**Your task**:
Please filter the entries for the word "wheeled" and copy every line that has it.

=== Data ===

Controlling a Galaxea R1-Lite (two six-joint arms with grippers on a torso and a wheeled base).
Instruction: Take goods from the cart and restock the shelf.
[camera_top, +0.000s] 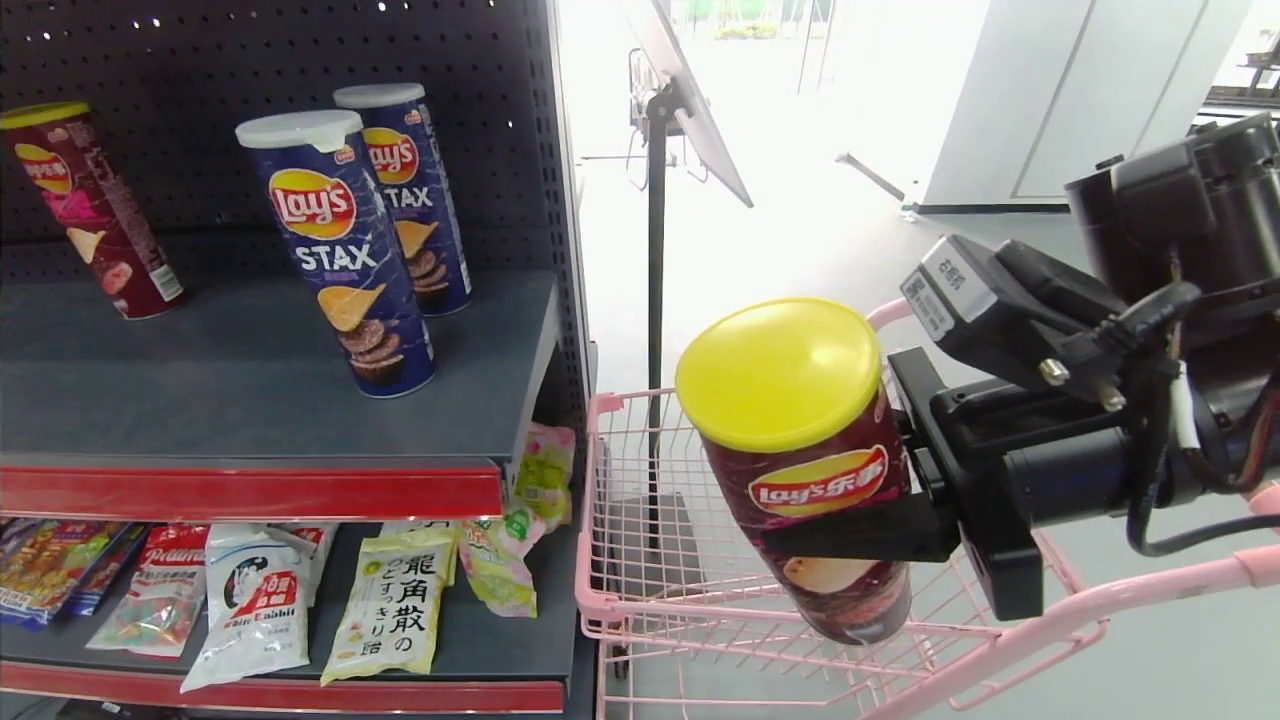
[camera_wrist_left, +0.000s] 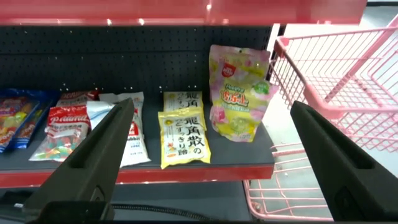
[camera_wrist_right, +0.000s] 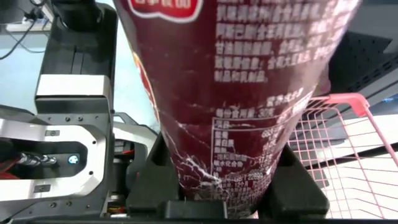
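Broadly, the left half of the head frame is taken up by the shelf (camera_top: 200, 390), whose dark pegboard back and red-edged upper level are seen above a lower level at the lower left. A pink wire cart (camera_top: 590, 520) is parked just beside the shelf's end, across the lower middle and lower right of the frame. The right end effector (camera_top: 850, 510) is seen at the right of the frame, over the cart's basket, and it is clamped on a maroon can (camera_top: 800, 440) with a yellow lid, gripped around its lower half with the lid uppermost. In the right wrist view the same can (camera_wrist_right: 242, 93) is pinched between the black fingers (camera_wrist_right: 298, 186) near its base. The can is held well apart from the shelf. Two blue cans (camera_top: 340, 250) with white lids are stood upright on the upper level near its right end, one behind the other, and a second maroon can (camera_top: 95, 210) is stood at the upper left, by the pegboard. Flat snack bags (camera_top: 385, 610) are laid in a row on the lower level. In the left wrist view the left end effector (camera_wrist_left: 211, 168) is held before that lower level, its fingers (camera_wrist_left: 93, 162) spread wide apart with nothing between them, and a pink-and-green bag (camera_wrist_left: 239, 93) is propped against the pegboard nearest the cart.
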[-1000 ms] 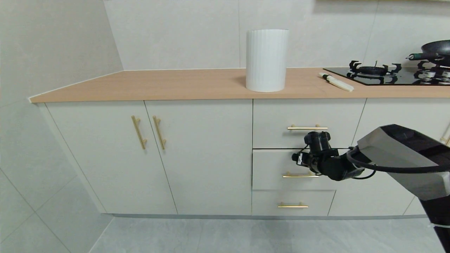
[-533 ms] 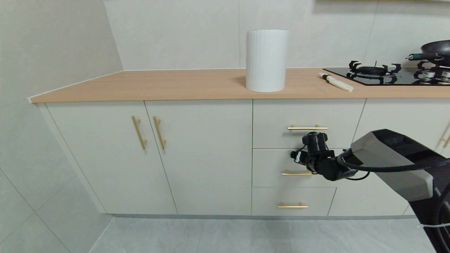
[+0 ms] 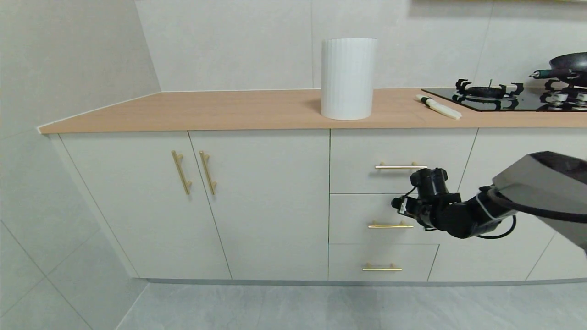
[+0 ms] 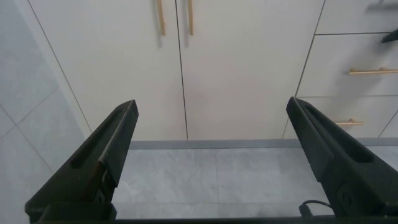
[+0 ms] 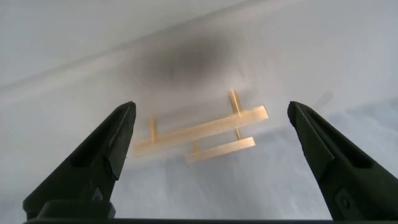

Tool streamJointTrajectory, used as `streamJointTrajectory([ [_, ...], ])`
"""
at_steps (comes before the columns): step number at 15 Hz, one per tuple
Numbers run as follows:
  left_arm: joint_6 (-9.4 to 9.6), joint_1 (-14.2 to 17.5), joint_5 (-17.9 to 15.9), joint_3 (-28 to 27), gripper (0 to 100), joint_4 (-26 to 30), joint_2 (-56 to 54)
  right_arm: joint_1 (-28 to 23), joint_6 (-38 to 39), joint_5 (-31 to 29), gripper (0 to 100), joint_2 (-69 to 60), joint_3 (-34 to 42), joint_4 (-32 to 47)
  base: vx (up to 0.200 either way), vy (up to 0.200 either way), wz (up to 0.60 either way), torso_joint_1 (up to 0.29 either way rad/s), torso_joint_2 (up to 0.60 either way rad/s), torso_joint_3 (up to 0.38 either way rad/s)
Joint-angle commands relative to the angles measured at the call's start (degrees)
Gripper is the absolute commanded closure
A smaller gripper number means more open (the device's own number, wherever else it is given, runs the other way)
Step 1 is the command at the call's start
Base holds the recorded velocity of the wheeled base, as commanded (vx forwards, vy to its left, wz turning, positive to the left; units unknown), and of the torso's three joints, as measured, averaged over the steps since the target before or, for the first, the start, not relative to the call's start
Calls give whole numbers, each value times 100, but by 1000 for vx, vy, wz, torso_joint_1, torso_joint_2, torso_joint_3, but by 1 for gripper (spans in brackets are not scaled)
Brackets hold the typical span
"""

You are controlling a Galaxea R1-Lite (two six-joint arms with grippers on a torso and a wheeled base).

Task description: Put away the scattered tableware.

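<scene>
A pale, stick-like utensil [image 3: 438,107] with a dark band lies on the wooden counter [image 3: 229,112], just left of the hob. A tall white ribbed holder [image 3: 348,78] stands upright at the counter's middle. My right gripper [image 3: 404,211] hovers in front of the shut middle drawer [image 3: 353,220], just right of its gold handle [image 3: 390,225]. In the right wrist view the right gripper [image 5: 211,112] is open and holds nothing, with the gold handle [image 5: 199,134] a short way beyond its fingers. My left gripper [image 4: 212,104] is open too, low down, facing the cabinet doors [image 4: 180,62] and the floor.
A black gas hob [image 3: 504,98] with a dark pan [image 3: 566,64] fills the counter's right end. Below are two cabinet doors [image 3: 192,201] with vertical gold handles and a stack of three drawers, all shut. Grey tiled floor [image 3: 321,307] lies in front.
The middle drawer stood slightly out a second ago and is now flush. My right arm has since pulled back to the right, off the handle.
</scene>
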Motion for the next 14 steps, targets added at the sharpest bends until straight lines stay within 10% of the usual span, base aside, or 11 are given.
streamJointTrajectory([
  [1, 2, -2, 1, 0, 0, 0, 0, 89, -34, -1, 0, -2159, 1640, 19, 0, 0, 0, 0, 0, 0],
  [7, 2, -2, 1, 0, 0, 0, 0, 36, -1616, -660, 0, -7608, 4566, 54, 0, 0, 0, 0, 0, 0],
  [14, 2, -2, 1, 0, 0, 0, 0, -825, -2178, -748, 0, -11009, 4522, 2682, 0, 0, 0, 0, 0, 0],
])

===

**Result for this task**:
Controlling a Galaxea R1-Lite (two six-joint arms with grippers on a torso and a wheeled base).
Base holds the recorded velocity of the wheeled base, as commanded (vx forwards, vy to its left, wz turning, positive to the left; units unknown), and of the torso's three joints, as measured, averaged over the steps since the target before or, for the first, the start, not relative to the call's start
You are controlling a Galaxea R1-Lite (two six-joint arms with grippers on a torso and a wheeled base).

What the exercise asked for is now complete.